0
votes

I'm developing Flutter plugin which is targeting only Android for now. It's kind of synthesis thing; Users can load audio file into memory, and they can adjust pitch (not pitch shift) and play multiple sound with the least delay using audio library called Oboe.

I managed to get PCM data from audio files which MediaCodec class supports, and also succeeded to handle pitch by manipulating playback via accessing PCM array manually too.

This PCM array is stored as float array, ranging from -1.0 to 1.0. I now want to support panning feature, just like what internal Android class such as SoundPool. I'm planning to follow how SoundPool is handling panning. There are 2 values I have to pass to SoundPool when performing panning effect : left, and right. These 2 values are float, and must range from 0.0 to 1.0.

For example, if I pass (1.0F, 0.0F), then users can hear sound only by left ear. (1.0F, 1.0F) will be normal (center). Panning wasn't problem... until I encountered handling stereo sounds.
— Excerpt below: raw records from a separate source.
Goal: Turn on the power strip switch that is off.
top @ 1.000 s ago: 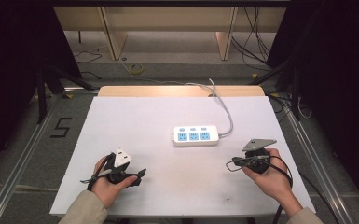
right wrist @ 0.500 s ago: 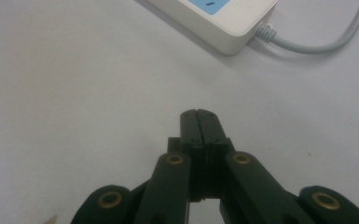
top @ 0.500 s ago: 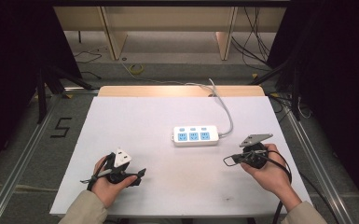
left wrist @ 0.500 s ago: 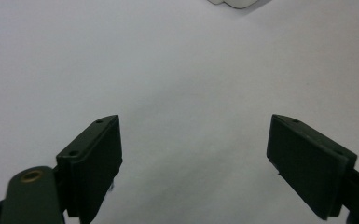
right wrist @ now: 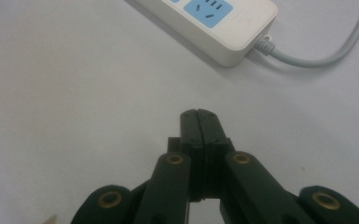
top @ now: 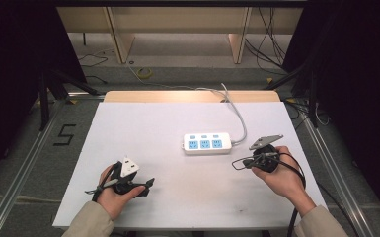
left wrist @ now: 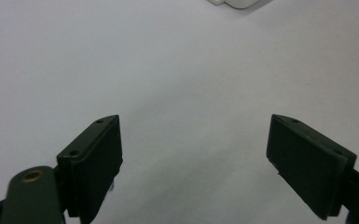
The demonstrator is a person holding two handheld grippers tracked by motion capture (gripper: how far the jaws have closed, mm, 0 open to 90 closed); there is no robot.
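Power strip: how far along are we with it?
Nothing looks done: the power strip lies untouched mid-table, its cable trailing off the far edge. In hand: the right claw, shut and empty, points at its cable end; the left claw waits open. Reaching it remains.

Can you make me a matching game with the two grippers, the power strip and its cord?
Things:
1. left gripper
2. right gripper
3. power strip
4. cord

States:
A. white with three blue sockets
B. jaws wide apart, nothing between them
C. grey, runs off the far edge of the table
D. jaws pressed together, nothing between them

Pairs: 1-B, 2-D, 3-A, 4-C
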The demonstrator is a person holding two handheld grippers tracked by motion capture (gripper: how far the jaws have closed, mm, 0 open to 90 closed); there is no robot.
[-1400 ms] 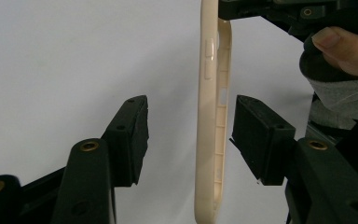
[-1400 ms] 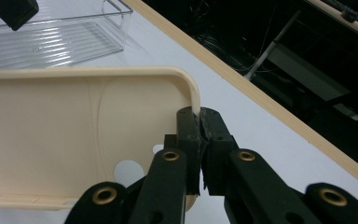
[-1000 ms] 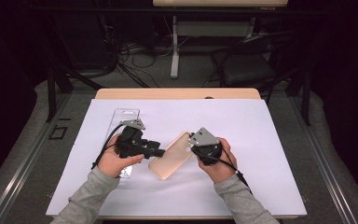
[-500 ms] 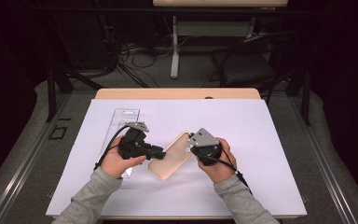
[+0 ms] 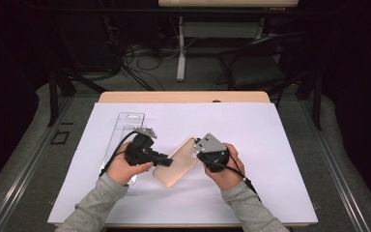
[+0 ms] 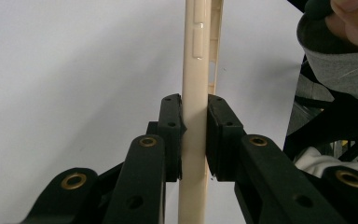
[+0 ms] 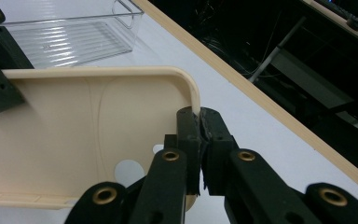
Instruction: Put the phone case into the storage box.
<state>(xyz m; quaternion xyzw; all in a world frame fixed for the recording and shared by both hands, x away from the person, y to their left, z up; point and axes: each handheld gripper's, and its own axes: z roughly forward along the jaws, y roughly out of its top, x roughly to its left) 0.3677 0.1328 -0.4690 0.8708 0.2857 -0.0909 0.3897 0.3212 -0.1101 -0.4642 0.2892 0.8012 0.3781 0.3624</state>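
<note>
A beige phone case point(image 5: 176, 166) hangs slantwise just above the white sheet between my two grippers. My left gripper point(image 5: 163, 160) grips its left long edge; in the left gripper view the pads point(image 6: 170, 135) press on both sides of the case's thin wall point(image 6: 193, 56), and the jaws have just been closing on it. My right gripper point(image 5: 196, 151) holds the upper right end. In the right gripper view its jaws point(image 7: 199, 135) pinch the rim at the rounded corner of the case point(image 7: 88, 116), whose hollow inside faces the camera.
A clear plastic tray point(image 5: 125, 126) lies on the white sheet point(image 5: 270, 159) at the left, just behind the left hand, also seen as tray point(image 7: 70, 39). The wooden table edge point(image 5: 183, 96) runs along the back. A chair and cables stand on the dark floor beyond.
The left gripper has shifted a little to the right onto the case's edge and its jaws have closed on it. The right gripper and the case have kept still.
</note>
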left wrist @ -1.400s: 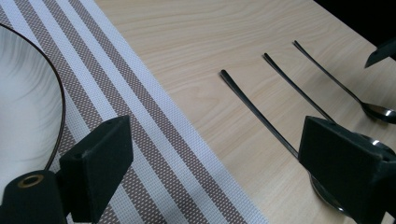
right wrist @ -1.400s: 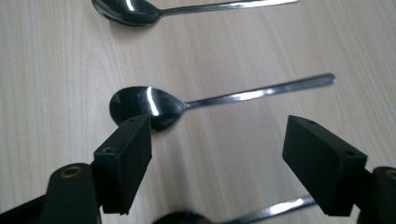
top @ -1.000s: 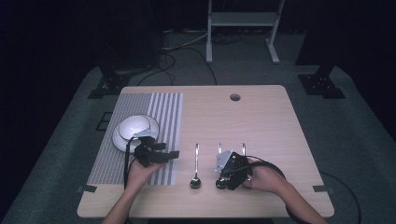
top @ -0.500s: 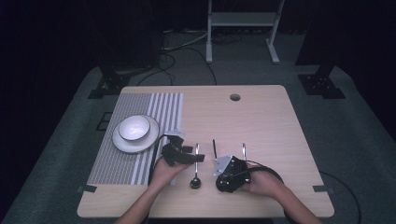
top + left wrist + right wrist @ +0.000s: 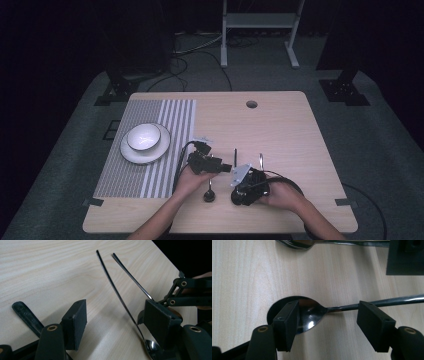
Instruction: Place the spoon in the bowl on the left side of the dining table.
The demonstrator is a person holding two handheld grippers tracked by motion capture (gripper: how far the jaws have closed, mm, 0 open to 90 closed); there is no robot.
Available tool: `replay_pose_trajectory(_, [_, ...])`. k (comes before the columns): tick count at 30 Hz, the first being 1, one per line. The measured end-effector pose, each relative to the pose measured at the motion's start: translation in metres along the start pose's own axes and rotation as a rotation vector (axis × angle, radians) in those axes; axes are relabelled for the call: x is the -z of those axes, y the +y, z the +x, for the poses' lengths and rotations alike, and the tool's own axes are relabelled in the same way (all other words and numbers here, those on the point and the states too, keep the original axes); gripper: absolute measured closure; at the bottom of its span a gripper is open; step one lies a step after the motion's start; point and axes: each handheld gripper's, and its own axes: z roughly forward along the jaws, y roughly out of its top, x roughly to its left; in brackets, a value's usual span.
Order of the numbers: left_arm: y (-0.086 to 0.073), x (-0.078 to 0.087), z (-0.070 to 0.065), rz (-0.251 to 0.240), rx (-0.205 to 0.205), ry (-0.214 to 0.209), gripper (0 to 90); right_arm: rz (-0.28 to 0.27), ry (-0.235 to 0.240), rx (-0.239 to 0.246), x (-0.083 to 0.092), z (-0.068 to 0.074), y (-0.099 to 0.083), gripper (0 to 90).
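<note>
Three utensils lie side by side near the table's front edge: a black-handled one (image 5: 209,195), a middle spoon (image 5: 235,156) and a right spoon (image 5: 260,161). My left gripper (image 5: 226,167) points right at the middle spoon. Its jaws have just been closing and stand open (image 5: 116,315). The middle spoon's handle (image 5: 112,287) runs through the gap close to the right pad, and no pad presses on it. The black handle (image 5: 23,311) lies under the left jaw. My right gripper (image 5: 242,182) is open (image 5: 328,317) astride the right spoon's bowl (image 5: 308,315).
A white bowl (image 5: 144,137) sits on a white plate (image 5: 131,154) on the striped mat (image 5: 165,115) at the left. A round hole (image 5: 251,104) lies near the table's far edge. Cables trail from both grippers toward the front.
My left gripper has moved right, from beside the plate on the mat to the middle spoon. The right hand has stayed over its spoon.
</note>
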Motion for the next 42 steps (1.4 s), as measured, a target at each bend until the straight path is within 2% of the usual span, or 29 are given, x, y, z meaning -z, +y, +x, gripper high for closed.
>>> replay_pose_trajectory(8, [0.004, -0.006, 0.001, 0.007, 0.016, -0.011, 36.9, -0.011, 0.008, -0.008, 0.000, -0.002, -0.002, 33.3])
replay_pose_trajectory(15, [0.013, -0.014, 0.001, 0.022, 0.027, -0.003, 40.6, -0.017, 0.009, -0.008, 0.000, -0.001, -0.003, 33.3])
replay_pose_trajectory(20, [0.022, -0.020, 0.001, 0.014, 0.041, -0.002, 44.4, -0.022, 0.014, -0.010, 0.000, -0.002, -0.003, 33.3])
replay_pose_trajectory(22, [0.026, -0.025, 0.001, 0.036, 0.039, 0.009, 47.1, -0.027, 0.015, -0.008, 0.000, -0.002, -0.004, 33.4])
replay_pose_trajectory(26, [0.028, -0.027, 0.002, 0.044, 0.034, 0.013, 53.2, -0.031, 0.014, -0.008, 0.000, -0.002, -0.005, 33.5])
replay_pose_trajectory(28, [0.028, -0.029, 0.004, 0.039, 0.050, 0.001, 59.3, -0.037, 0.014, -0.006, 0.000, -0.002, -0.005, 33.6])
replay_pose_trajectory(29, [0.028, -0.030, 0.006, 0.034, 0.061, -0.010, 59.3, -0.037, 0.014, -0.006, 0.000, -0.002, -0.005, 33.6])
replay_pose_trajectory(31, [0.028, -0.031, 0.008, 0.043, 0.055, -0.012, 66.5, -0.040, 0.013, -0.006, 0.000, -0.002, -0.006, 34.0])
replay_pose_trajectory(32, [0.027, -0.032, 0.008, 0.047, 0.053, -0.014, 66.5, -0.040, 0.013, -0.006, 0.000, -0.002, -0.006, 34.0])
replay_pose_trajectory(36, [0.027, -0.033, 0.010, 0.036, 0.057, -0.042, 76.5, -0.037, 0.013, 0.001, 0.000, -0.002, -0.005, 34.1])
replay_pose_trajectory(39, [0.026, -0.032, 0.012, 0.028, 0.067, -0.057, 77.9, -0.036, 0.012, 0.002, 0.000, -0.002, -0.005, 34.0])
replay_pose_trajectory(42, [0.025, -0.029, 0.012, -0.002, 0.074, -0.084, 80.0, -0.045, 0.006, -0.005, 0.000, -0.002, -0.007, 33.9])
I know what to do to perform panning with stereo PCM data, but I don't know how to perform natural panning.

If I try to shift all sound to left side, then right channel of sound must be played in left side. In opposite, if I try to shift all sound to right side, then left channel of sound must be played in right side. I also noticed that there is thing called Panning Rule, which means that sound must be a little bit louder when it's shifted to side (about +3dB). I tried to find a way to perform natural panning effect, but I really couldn't find algorithm or reference of it.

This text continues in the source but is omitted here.